Re: math.ct failure

From: Paul H. Hargrove (PHHargrove_at_lbl_dot_gov)
Date: Fri Jun 05 2009 - 12:03:27 PDT

  • Next message: Paul H. Hargrove: "Re: More on fedora f11 build failure"
    Peter,
    
     The CFLAGS you quote from our configure script are obtained by running 
    the kernel kbuild infrastructure on a dummy module:
         make V=1 -C ${LINUX_SRCDIR} builddir=${TOPBUILDDIR}/conftestdir
    where conftestdir contains a Makefile and conftest.c for a dummy kernel 
    module.  The CFLAGS are then extracted from the output of that command.  
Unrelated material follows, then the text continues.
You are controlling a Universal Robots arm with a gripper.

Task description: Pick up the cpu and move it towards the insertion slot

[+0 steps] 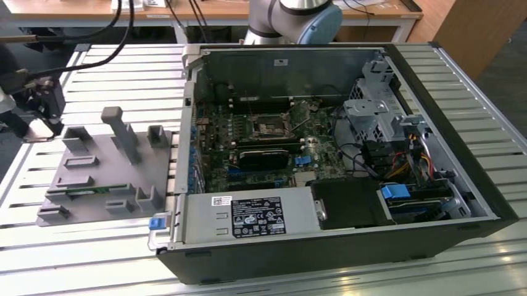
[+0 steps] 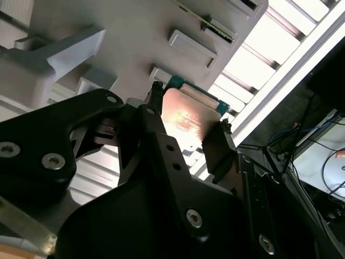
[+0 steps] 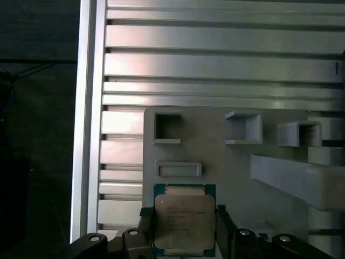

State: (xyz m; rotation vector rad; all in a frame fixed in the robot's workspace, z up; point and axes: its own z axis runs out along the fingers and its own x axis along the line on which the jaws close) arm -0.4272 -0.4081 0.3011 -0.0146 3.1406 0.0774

    So, it is the kernel's own build infrastructure (perhaps w/ gentoo 
    specific changes or additions) that is providing these CFLAGS.
    
      I doubt that "-msoft-float" could be a factor.  Along with "-mno-sse 
    -mno-mmx -mno-sse2 -mno-3dnow", these come from arch/x86/Makefile and 
    are included for all 32-bit x86 kernel builds to ensure that there are 
    no floating-point instructions in the kernel code other than inline 
    assembly which is guarded by "kernel_fpu_begin()" and 
    "kernel_fpu_end()".  This is required because the kernel runs with fpu 
    register state "borrowed" from the previously running user process.  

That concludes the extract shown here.